Through these productions, the foundation raises not only money but also awareness for pediatric charities across the country. Beyond local productions, the foundation’s music is performed at schools and pediatric hospitals all over the country. Their music has been performed at large-scale events such as The United Nations in support of the first World Autism Awareness Day, The White House Easter Egg Roll, Citi Field, and the Tribeca Film Family Festival. If you’re not in the area of this nonprofit, don’t fret because they have some free songs to download on their website. You can find them here: http://www.magicalmusic.org/categories.php
D’Addario Foundation’s focus is on providing music education to underserved communities. The foundation started out by helping emerging guitarists receive opportunities in the 70s. By the 90s, they expanded beyond music series and expanded support to programs in other cities. This eventually evolved into focusing on music education. “We feel that everyone should have access to learning an instrument and studying music,” says the foundation leader John D’Addario (Source).
The foundation provides funds for scholarships, after-school music programs, and instrument implementation.
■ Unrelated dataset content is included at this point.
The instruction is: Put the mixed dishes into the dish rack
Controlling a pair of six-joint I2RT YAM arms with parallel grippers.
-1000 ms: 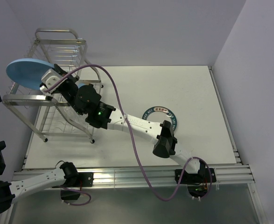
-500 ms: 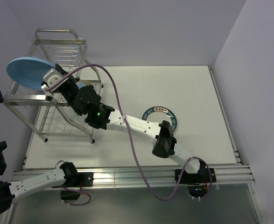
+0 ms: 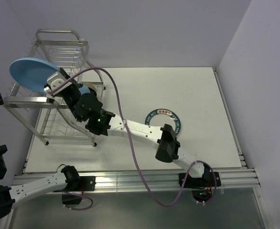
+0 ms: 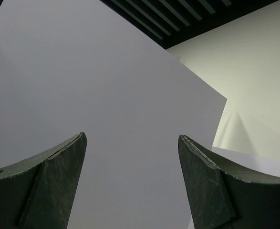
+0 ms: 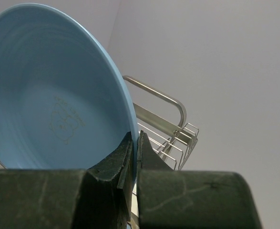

One of the really cool things this foundation has done that I wanted to highlight is creating The Girls in Music Initiative. Launched on International Women’s Day in 2018, the program gives girls “advanced learning opportunities, scholarships, and transformative musical experiences that foster personal & professional growth” (Source). By providing music instruction and mentoring in places those programs do not exist, they are working to make music more accessible, which is so important.
We couldn’t be talking about nonprofits focused on music and inclusion without bringing up our partner for All Without Words Live, the Boundless Arts Foundation. Their goal is to share the joy of the visual, literary, and performing arts through education, content creation, curation, promotion, distribution, and artist recognition. They are always in search of unique projects that promote inclusion and work to provide financial, technical, and other resources and facilities to support the creation and dissemination of art in all forms. Most of all, they want to showcase the talents and creations of our ever-growing community.
Some really cool projects they have been a part of include the aforementioned All Without Words Live event, which is a multimedia and multidisciplinary production that brings to life the concerto written by Justin Morell about his nonverbal autistic son. They have also provided relief to musicians during the pandemic and funded performances from underrepresented artists. Led by a team of art enthusiasts and a board of directors from diverse backgrounds, The Boundless Arts Foundation is committed to serving and empowering artists and their communities through a wide array of programming, funding, and collaboration, including educational workshops, artist awards, and recognition, fellowships, scholarships, grantmaking, and other artist support programs. While they’re younger than the other nonprofits on this list, I have a feeling that great things will be coming from this foundation.
That’s our list! Inclusion is so important, and this is just a few of many organizations working to improve, educate, and diversify music. What music nonprofit do you support? Let us know in the comments!